### Work task
The data below is to be repeated in full, exactly as shown.

### Data below
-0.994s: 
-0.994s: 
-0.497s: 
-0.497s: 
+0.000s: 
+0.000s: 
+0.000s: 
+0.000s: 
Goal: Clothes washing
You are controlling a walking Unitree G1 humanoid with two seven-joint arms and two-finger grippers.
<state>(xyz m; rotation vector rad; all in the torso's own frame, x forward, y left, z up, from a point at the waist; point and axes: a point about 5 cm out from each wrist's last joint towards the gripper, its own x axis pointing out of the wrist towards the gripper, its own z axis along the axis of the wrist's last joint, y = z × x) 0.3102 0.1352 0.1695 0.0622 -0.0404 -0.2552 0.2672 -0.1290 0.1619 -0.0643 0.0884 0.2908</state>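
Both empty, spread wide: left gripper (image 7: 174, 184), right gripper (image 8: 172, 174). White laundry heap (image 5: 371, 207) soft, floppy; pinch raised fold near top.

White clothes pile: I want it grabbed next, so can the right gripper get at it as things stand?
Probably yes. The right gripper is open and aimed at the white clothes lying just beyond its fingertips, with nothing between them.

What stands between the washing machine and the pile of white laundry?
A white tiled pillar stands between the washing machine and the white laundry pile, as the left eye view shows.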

### Written response
-0.994s: 
-0.994s: 
-0.497s: 
-0.497s: 
+0.000s: 
+0.000s: 
+0.000s: 
+0.000s: 
Goal: Clothes washing
You are controlling a walking Unitree G1 humanoid with two seven-joint arms and two-finger grippers.
<state>(xyz m; rotation vector rad; all in the torso's own frame, x forward, y left, z up, from a point at the waist; point and axes: a point about 5 cm out from each wrist's last joint towards the gripper, its own x axis pointing out of the wrist towards the gripper, its own z axis along the axis of the wrist's last joint, y = z × x) 0.3102 0.1352 0.1695 0.0622 -0.0404 -0.2552 0.2672 -0.1290 0.1619 -0.0643 0.0884 0.2908</state>
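Both empty, spread wide: left gripper (image 7: 174, 184), right gripper (image 8: 172, 174). White laundry heap (image 5: 371, 207) soft, floppy; pinch raised fold near top.

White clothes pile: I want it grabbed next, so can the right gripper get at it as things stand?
Probably yes. The right gripper is open and aimed at the white clothes lying just beyond its fingertips, with nothing between them.

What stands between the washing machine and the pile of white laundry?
A white tiled pillar stands between the washing machine and the white laundry pile, as the left eye view shows.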

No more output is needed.